Last month, my wife received a tax-free lump sum from her long-term savings. As we both work and don’t need this extra capital right now, we are investing it to earn more passive income.
Like many investors, I’m a big fan of share dividends as a source of passive income. As American tycoon JD Rockefeller once remarked, “Do you know the only thing that gives me pleasure? It’s to see my dividends coming in”.
A few weeks ago, my wife and I added 10 new UK shares to our family portfolio. Here are two we bought for their market-beating cash yields.
Two FTSE 100 shares for passive income
1. Asset manager M&G
The highest-yielding share we bought for bumper dividends was well-known investment manager M&G (LSE: MNG).

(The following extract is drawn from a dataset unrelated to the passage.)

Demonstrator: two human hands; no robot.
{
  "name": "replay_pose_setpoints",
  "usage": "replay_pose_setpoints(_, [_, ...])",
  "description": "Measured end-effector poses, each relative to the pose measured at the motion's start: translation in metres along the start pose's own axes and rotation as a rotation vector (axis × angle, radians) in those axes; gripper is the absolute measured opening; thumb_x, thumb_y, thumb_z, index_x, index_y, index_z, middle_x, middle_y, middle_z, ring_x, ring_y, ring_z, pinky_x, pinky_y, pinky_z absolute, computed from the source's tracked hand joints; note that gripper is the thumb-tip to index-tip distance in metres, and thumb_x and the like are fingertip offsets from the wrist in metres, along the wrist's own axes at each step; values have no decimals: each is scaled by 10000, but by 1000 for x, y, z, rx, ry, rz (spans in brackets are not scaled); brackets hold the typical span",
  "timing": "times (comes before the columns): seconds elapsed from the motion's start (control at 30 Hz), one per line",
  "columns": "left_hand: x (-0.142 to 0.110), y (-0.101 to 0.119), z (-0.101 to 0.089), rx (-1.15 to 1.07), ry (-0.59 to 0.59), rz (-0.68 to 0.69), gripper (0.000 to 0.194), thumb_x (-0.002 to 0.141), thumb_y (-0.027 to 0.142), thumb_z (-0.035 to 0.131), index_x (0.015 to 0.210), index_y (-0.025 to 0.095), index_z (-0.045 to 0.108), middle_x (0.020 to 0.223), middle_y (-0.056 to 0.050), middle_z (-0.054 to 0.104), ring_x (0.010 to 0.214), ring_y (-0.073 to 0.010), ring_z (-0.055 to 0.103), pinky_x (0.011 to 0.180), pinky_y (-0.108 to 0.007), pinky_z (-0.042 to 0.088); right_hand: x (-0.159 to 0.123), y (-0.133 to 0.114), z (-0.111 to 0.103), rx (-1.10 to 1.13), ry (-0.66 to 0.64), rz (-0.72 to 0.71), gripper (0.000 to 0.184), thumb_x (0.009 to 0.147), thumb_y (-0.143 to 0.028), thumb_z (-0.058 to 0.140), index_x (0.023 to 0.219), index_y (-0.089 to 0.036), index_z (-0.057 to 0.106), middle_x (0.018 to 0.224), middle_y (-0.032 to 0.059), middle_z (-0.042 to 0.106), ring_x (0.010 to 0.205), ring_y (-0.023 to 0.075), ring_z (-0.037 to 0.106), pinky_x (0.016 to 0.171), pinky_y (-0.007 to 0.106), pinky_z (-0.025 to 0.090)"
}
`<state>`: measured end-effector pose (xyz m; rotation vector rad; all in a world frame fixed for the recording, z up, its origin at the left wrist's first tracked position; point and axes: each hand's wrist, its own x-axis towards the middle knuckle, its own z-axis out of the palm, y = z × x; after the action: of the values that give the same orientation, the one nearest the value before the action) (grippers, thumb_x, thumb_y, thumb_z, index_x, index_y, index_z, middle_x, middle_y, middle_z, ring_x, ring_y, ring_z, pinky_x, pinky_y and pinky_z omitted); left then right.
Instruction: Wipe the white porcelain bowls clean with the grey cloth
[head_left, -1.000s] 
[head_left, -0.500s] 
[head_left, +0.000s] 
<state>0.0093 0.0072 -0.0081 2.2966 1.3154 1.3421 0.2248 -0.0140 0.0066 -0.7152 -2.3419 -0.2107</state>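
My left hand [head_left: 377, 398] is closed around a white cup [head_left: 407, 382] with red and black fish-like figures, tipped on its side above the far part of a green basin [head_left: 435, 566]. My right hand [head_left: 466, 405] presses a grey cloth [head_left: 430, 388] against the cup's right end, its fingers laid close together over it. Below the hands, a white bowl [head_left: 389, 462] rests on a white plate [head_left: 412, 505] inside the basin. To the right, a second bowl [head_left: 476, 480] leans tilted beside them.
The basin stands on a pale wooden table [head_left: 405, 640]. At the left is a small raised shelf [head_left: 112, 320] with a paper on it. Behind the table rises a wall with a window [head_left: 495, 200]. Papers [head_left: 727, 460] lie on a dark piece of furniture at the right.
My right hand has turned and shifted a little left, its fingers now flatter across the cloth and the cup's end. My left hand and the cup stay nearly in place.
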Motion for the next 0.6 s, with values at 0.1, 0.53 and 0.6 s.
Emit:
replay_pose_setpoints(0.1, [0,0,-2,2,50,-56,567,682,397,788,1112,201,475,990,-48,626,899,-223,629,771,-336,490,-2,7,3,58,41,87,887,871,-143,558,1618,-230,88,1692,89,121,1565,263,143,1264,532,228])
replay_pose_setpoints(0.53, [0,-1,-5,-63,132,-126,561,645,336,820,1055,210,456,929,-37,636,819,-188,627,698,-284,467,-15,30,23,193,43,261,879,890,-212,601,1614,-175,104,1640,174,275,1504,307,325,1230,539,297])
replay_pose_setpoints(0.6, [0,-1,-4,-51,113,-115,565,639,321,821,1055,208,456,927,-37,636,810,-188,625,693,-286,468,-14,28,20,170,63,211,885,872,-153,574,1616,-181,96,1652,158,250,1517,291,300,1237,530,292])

Although this business has been around since 1931, it only floated in London as a separate company on 21 October 2019. At the end of last year, M&G managed over £342bn of financial assets for 5m individual investors and more than 800 institutional clients.
Unfortunately, 2022 was a bad year for the group, with both share and bond prices falling steeply worldwide. However, with financial markets bouncing back in 2023, I expect a solid set of full-year results from this business.
At the current share price of 199.75p, M&G is valued at £4.7bn, making it a FTSE 100 minnow. While its shares are up 1.8% in the past year, they have lost 9.2% from their 2019 float price of 220p. However, these figures exclude dividends, which play a big part in M&G’s shareholder returns.
Indeed, at the current share price, this FTSE 100 stock offers a cash yield of a whopping 9.8% a year. To me, this looked irresistible, which is why we bought this share in August. And though company dividends are not guaranteed, I expect to bank plenty of passive income from M&G in the years ahead.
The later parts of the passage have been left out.